Coming to the book now, A Game of Thrones. Various highborn families are battling for power on the Kingdom of Westeros, which is an island with a frosty north, warm south, varied topology, and savage brutes over the Narrow Sea (which is not so narrow by the way). The families are interlinked with marriages, alliances and politics yet remain emphatically particular in ethos.
The Starks are the heroes and heart of the story. They are northerners, hard individuals adjusted to hard life, engrossed by honour. The Lannisters are their enemies and inverse – rich, merciless, corrupt southerners. The owner of the Iron Throne is Robert Baratheon as the book starts, who, with the help of Starks deposed the previous king seventeen years before the story sets, the Mad King Aerys. The Targaryen dynasty rode dragons and ruled Westeros for over hundred of years, practised brother-sister incest, gradually went mad.

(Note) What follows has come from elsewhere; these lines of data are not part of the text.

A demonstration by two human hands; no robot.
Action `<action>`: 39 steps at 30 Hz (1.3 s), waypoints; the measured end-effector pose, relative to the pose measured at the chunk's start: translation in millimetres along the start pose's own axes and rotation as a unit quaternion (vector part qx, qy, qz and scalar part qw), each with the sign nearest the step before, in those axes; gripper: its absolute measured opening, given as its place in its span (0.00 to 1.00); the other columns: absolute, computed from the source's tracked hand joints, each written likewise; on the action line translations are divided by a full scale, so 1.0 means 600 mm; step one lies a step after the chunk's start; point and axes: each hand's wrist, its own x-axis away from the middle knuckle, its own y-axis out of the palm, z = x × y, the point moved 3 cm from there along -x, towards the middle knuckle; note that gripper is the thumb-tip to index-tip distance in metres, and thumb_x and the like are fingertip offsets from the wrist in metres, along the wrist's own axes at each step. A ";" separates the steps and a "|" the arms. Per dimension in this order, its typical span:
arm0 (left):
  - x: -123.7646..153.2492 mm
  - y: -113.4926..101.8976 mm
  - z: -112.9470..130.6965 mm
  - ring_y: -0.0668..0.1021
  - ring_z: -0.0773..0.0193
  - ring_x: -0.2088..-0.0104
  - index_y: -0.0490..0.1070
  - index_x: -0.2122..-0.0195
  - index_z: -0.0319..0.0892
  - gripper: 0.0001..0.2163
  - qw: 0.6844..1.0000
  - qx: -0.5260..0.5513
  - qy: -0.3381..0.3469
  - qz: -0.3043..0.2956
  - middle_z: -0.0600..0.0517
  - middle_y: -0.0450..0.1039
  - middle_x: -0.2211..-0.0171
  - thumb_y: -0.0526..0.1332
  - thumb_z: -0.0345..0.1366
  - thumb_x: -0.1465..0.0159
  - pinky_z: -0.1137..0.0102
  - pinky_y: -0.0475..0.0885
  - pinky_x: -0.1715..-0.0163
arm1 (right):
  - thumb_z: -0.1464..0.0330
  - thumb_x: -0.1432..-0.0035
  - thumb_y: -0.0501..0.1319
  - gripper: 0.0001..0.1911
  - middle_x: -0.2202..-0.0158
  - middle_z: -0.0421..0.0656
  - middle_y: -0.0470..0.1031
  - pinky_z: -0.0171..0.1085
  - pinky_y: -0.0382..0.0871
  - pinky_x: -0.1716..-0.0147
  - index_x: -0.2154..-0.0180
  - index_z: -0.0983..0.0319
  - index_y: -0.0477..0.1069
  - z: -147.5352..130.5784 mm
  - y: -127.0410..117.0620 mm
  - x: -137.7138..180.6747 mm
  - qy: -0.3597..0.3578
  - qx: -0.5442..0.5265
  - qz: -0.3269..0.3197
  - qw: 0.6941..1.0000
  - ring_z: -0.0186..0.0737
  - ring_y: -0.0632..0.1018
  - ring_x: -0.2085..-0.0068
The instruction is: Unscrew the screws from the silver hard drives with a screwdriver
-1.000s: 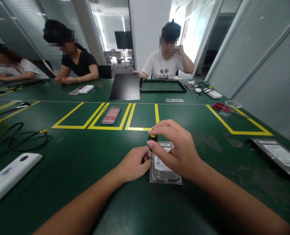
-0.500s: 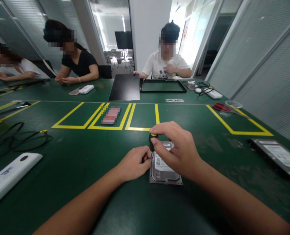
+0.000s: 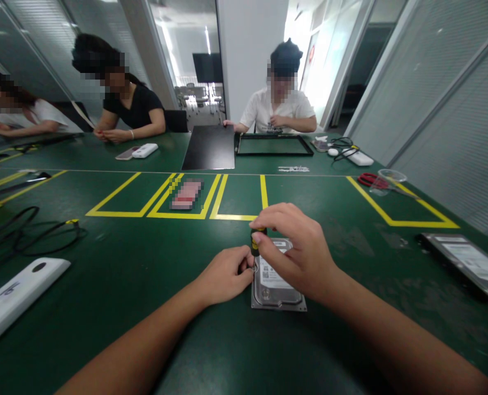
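A hard drive (image 3: 277,299) with a white label lies flat on the green table before me. My right hand (image 3: 303,249) is closed on the handle of a short black and yellow screwdriver (image 3: 254,243), thumb and forefinger around it. The screwdriver stands upright over the drive's left edge, and its tip is hidden. My left hand (image 3: 227,275) rests beside that edge with fingers curled and pressed together close under the handle. What those fingertips hold, if anything, cannot be made out. The right hand covers part of the label.
A second hard drive (image 3: 466,263) lies at the right. Red-handled scissors (image 3: 371,180) and a clear plastic cup (image 3: 392,175) are behind it. A white power bank (image 3: 23,299) and black cables (image 3: 21,236) lie left. Opposite, a co-worker (image 3: 279,107) sits behind a black frame (image 3: 274,154).
The screwdriver's handle has turned slightly, with more yellow showing on it. My hands stay almost in place. Across the table, the co-worker's raised hand has come down a little.
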 end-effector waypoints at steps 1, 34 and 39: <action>0.000 0.000 0.000 0.69 0.65 0.73 0.65 0.69 0.41 0.02 1.000 0.001 -0.001 0.000 0.56 0.68 0.73 0.58 0.32 0.39 0.71 0.59 0.72 | 0.73 0.40 0.61 0.06 0.63 0.45 0.75 0.40 0.69 0.58 0.61 0.65 0.74 0.000 0.000 -0.001 0.006 0.002 -0.002 1.000 0.38 0.75 0.59; -0.005 0.002 -0.008 0.69 0.65 0.71 0.66 0.68 0.41 0.03 0.999 0.037 -0.007 -0.020 0.56 0.68 0.72 0.57 0.33 0.37 0.72 0.59 0.72 | 0.74 0.37 0.58 0.09 0.58 0.46 0.77 0.41 0.68 0.54 0.56 0.66 0.74 -0.002 0.003 0.002 0.002 -0.008 0.006 1.000 0.39 0.75 0.55; -0.004 0.000 -0.007 0.68 0.66 0.73 0.65 0.69 0.41 0.04 0.999 0.032 -0.009 -0.016 0.57 0.66 0.74 0.58 0.33 0.37 0.72 0.58 0.73 | 0.74 0.38 0.60 0.08 0.60 0.45 0.76 0.39 0.68 0.56 0.57 0.66 0.75 0.000 0.007 0.002 -0.006 -0.001 0.005 1.000 0.37 0.75 0.57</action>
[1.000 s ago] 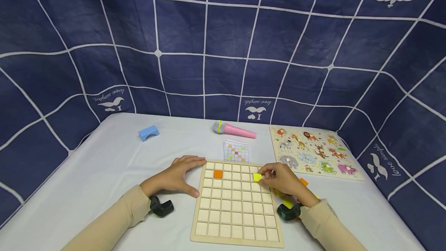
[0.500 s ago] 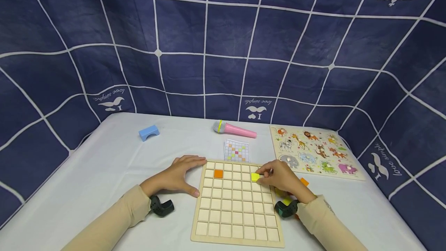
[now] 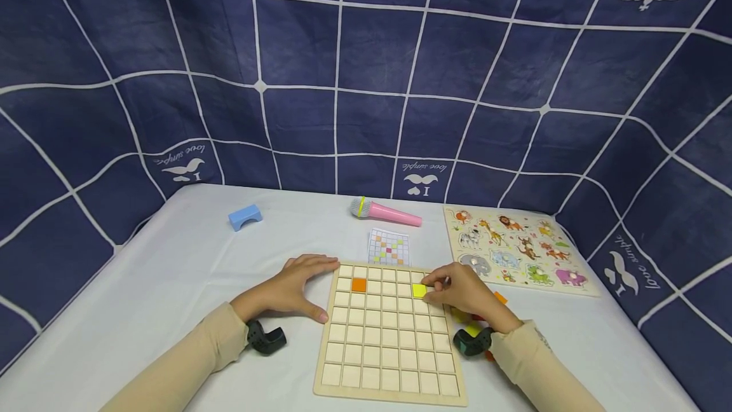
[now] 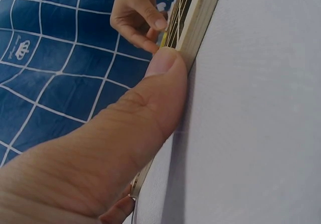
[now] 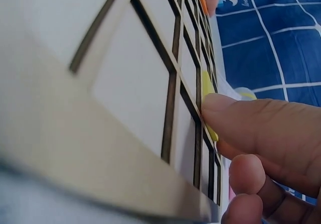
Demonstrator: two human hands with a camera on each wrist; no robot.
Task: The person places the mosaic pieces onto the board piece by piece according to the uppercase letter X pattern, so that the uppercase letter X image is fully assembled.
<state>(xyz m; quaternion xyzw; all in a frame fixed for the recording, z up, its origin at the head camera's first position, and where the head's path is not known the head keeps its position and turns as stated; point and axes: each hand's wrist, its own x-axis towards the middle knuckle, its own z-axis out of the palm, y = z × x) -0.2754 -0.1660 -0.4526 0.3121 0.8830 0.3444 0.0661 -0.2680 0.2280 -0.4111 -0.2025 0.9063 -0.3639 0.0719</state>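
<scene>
Right hand (image 3: 466, 291) pinching yellow square tile (image 3: 420, 290) over wooden grid board (image 3: 389, 342), second row, near right edge. Left hand (image 3: 294, 288) relaxed, fingers straight, thumb pressing board's left edge. Orange tile (image 3: 358, 285) seated between hands. Loose tiles (image 3: 470, 329) under right wrist. Beyond: pattern card (image 3: 388, 247), pink toy microphone (image 3: 384, 212), animal puzzle (image 3: 517, 250), blue block (image 3: 244, 216) on counter (image 3: 171, 285).

Bright, even light; wrist views blurred close up.
</scene>
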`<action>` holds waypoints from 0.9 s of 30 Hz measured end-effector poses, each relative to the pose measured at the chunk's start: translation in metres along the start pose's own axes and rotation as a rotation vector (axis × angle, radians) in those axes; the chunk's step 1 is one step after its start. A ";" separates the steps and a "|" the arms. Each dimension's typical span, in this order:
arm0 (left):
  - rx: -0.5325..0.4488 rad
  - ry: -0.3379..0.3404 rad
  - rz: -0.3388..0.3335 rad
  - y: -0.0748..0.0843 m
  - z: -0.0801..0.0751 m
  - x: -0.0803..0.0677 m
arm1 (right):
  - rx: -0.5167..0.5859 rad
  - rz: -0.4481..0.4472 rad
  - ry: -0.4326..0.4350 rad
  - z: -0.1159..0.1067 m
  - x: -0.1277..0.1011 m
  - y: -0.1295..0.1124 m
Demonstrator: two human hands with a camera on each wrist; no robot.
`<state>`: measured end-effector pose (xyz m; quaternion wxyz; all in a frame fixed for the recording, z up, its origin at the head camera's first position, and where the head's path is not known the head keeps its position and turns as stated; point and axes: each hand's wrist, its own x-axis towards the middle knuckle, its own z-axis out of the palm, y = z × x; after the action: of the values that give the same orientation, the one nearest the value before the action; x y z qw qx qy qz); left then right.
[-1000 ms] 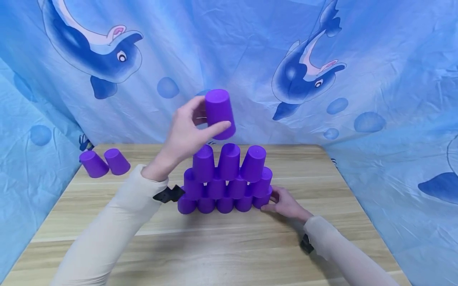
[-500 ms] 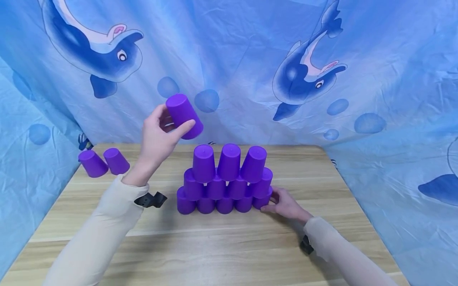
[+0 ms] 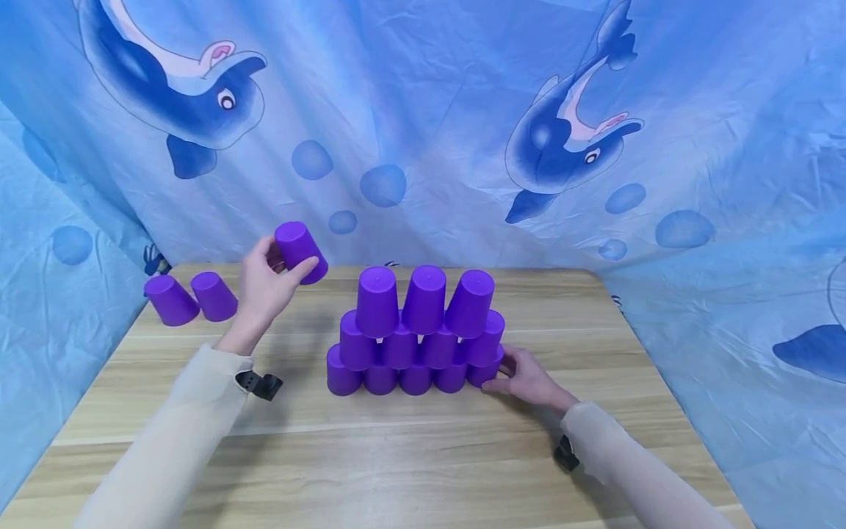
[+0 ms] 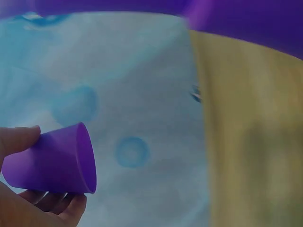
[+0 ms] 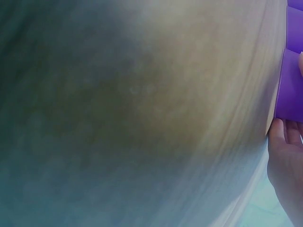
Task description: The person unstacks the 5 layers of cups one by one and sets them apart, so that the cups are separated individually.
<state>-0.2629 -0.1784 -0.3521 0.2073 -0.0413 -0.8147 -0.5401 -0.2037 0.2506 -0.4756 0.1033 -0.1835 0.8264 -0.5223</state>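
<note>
My left hand (image 3: 264, 290) holds an upside-down purple cup (image 3: 294, 246) raised at the left of the stack, tilted a little. In the left wrist view that purple cup (image 4: 52, 161) sits between thumb and fingers, its open rim facing right. Mid-table, inverted purple cups (image 3: 424, 297) form a three-level pile: several in the bottom row, several above, three on top. At the bottom row's right end my right hand (image 3: 526, 378) grips the last purple cup (image 3: 480, 376), thumb in front and fingers behind it. The right wrist view shows this cup (image 5: 289, 92) at its right edge.
Two more inverted purple cups, one (image 3: 172, 301) leaning toward the other (image 3: 214, 297), stand at the table's back left. A blue dolphin-print curtain (image 3: 423, 132) hangs behind and beside the wooden table (image 3: 396, 463). Dark wrist straps (image 3: 259, 383) show on both sleeves.
My left hand has carried its cup from above the stack to the left and lower. The right hand and the stack have stayed put.
</note>
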 end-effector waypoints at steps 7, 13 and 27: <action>0.180 -0.023 -0.114 -0.046 -0.007 -0.003 | -0.009 -0.013 0.005 0.000 -0.003 -0.015; 0.248 -0.022 -0.172 -0.079 -0.013 -0.003 | 0.000 -0.010 -0.001 0.000 -0.003 -0.012; 0.285 -0.049 -0.338 -0.122 -0.028 -0.002 | -0.016 0.018 0.004 0.000 -0.004 -0.015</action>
<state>-0.2880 -0.2537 -0.4484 0.0976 0.1122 -0.8830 -0.4452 -0.1968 0.2463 -0.4624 0.1050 -0.1759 0.8324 -0.5150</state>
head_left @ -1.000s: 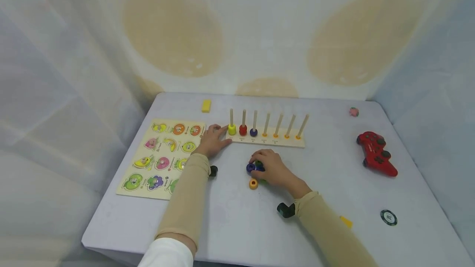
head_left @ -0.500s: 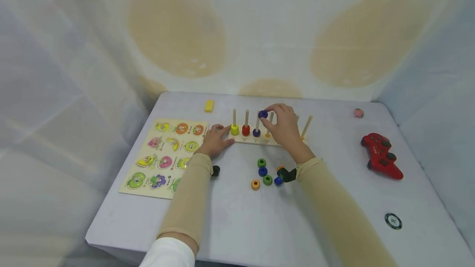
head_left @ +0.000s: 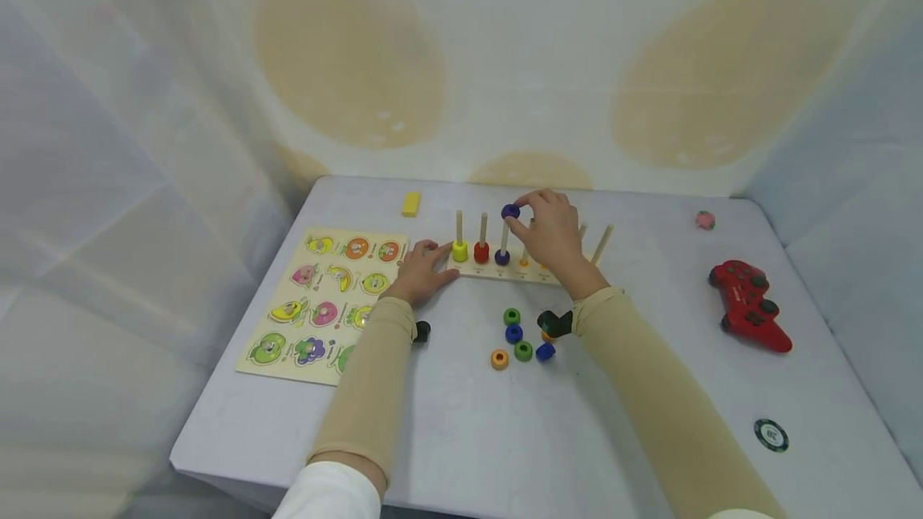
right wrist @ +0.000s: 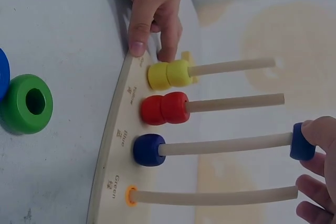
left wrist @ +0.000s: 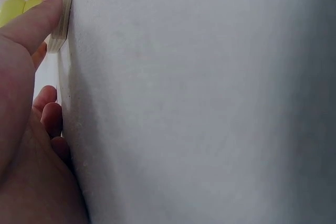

But the dragons are long lost and no one has seen them for hundred years. The last two Targaryen, the only family members to survive Robert’s attempt to finish them all, near children, fled into exile over the seas.
The book recounts this story jumping from character to character over the wide geography of Westeros and beyond with the point-of-views of eight characters as the story follows. Well, actually nine if you consider the prologue as well.
Character development is perhaps Martin’s greatest strength. He is able to present such a wide range of distinct personalities. From Starks for whom the honor is vital, to the Lannisters who are driven by covetousness and ambition, to the Targaryens who are driven by vengeance. Martin abilities sparkle most prominently when his characters opt for choices where none of their decisions effectively fit their own moralities. Also, the author takes obvious delight in interaction between characters. The dialogues are strong and deep.
For instance,
Bran thought about it. ‘Can a man still be brave if he’s afraid?’ ‘That is the only time a man can be brave,’ his father told him.
And yes, of course, one liners and catchphrases steal the heart, such as, “A Lannisters always pays his debt” or ” Winter is coming”.
I think this story is what happens when Sparta meets Lord of the rings with a touch of 50 Shades. From a layman’s point of view, A Game of Thrones is violence and sex and more violence and more sex. And sex also not in almost never for the right romantic reasons. Much more common is violent rape that too in the most sickeningly descriptive sense. If Tolkien would go vulgar, he’d be Martin.
Also, nobody needs, I repeat, nobody needs to suggest Martin how to butcher his characters. Not even Arnab Goswami.
Talking about characters, yeah we know that Martin excels at character development but this book has hell amount of characters. C’mon! Give me a break! He simply hurls such a variety of identities in with the general mish-mash that the reader loses track about a percentage of the characters and sub-plots in that.
If I were to find the closest contemporary to Martin and his book, I’d name J. R. R. Tolkien. Both have amazing gift of creating believable surreal world where nothing seems unreal and everything is convincing. Though it can be said that there are no real heroes in Martin’s world- which seemed to be only stuffed with villains and survivors, while Tolkien’s Middle Earth has a balanced hero-villain ratio.
In Lord of the Rings, one feels that even in humanity’s darkest hours there is reason to hope. But in Martin’s Westeros, one does not feel that hope, that certainty that good will prevail or the truth will be out.
To be honest, I’m feeling like drug dealer, trying to sell this cocaine to you. This can hurt you, destroy your emotions and, is fatal to your senses. You’ll feel helpless after finishing this and existential crisis from which you’ll suffer from will make you crave for more and more and more. That’s exactly what it did to me.
By giving 4.5 rating (out of 5) I would say that A Game of Thrones is an incredible read filled with fantasy, supernatural, violence, obscenity, politics, plot twists, revelations, vengeance, emotion, love and every possible elements of a fiction.
This is quite an review. After reading I feel a deep analysis is done. This review is also quite intriguing.